** Exercise goal **
Copy every line from the data below in which the string "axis" can be found.

** Material provided **

______

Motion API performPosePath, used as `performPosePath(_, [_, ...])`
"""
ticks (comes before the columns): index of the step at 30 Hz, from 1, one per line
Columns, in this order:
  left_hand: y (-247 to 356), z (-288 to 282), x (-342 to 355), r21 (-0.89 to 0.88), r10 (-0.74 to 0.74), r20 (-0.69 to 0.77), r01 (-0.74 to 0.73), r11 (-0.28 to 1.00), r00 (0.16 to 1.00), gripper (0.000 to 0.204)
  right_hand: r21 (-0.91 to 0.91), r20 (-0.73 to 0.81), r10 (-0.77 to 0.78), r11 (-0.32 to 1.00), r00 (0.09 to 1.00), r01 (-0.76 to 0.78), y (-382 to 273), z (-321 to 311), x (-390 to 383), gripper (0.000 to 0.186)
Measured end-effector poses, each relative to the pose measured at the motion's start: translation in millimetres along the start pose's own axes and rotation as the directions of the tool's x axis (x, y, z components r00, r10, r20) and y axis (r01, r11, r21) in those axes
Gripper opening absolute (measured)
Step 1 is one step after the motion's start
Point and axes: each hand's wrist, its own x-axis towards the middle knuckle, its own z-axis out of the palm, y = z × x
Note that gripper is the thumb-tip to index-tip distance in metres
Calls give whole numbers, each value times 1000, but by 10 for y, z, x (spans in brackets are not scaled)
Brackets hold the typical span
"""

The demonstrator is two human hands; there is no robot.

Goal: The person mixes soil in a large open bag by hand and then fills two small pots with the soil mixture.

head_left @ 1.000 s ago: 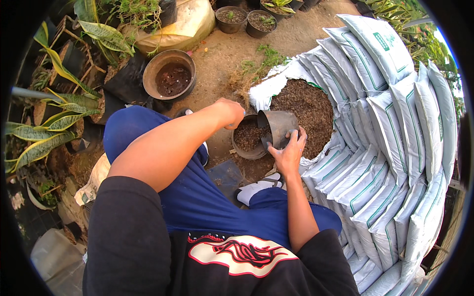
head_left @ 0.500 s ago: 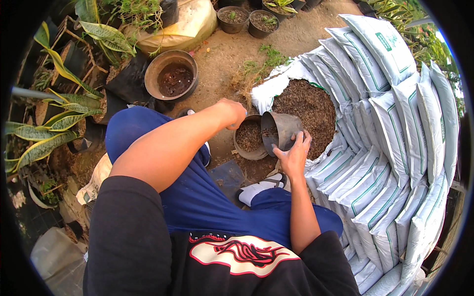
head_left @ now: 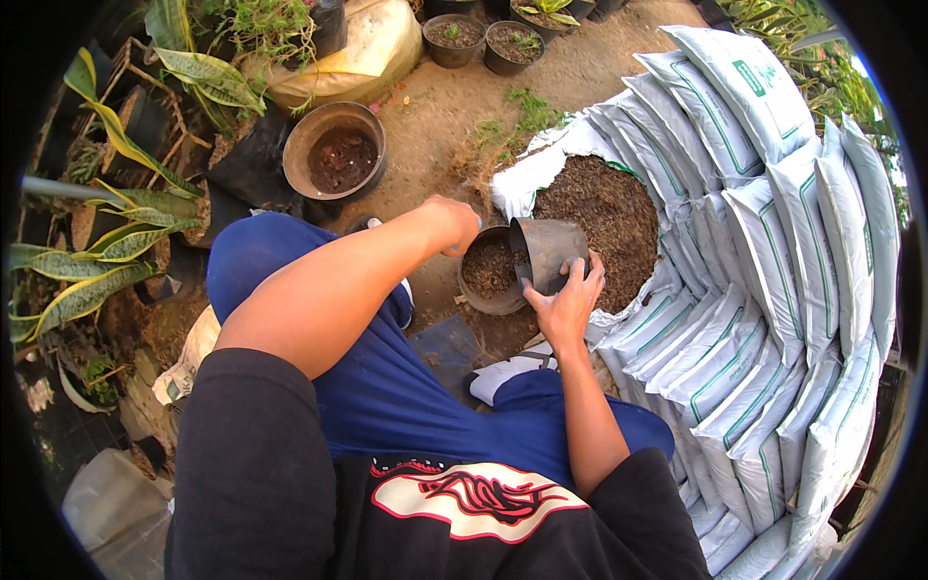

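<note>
My right hand point(head_left: 568, 298) grips a dark plastic pot point(head_left: 555, 249) from its right and lower side. This pot lies tilted on its side, its mouth turned left over a second pot point(head_left: 495, 305) that stands on the ground with brown soil mix point(head_left: 489, 268) in it. At the left rim of the standing pot is my left hand point(head_left: 452, 226), closed, with a small bluish bit showing at its fingers; what it holds is hidden. Just right of the tilted pot, an opened white sack point(head_left: 518, 189) is full of brown growing mix point(head_left: 596, 208).
Stacked white sacks point(head_left: 764, 261) curve along the right side. A wide brown pot point(head_left: 371, 180) with some soil stands at the upper left, near variegated snake plants point(head_left: 145, 217). Small potted seedlings point(head_left: 452, 39) line the far edge. A dark flat sheet point(head_left: 447, 343) lies by my feet.
My right hand has shifted the tilted pot slightly left, further over the standing pot, and its mouth now shows less. My left hand has stayed nearly in place.
</note>
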Motion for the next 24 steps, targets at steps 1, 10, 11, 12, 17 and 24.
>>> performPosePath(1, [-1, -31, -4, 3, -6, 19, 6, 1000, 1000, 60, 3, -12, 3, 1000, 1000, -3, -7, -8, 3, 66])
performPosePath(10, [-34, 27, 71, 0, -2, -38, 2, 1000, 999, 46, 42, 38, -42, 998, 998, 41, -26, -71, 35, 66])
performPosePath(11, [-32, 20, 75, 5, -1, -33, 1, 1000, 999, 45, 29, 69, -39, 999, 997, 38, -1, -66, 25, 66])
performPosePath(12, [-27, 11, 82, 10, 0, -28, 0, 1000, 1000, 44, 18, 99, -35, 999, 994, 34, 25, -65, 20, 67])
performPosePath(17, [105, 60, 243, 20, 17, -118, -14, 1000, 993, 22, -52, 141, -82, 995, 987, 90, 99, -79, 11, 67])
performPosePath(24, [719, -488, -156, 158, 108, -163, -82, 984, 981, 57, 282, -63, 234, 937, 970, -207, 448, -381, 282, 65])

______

** Exercise result **
Measured end-effector poses, each relative to the pose measured at the motion's start: translation in millimetres along the start pose's own axes and rotation as the directions of the tool's x axis (x, y, z components r00, r10, r20) and y axis (r01, r11, r21) in those axes
Point and axes: each hand's wrist, its own x-axis towards the middle knuckle, its own z-axis out of the palm, y = z × x

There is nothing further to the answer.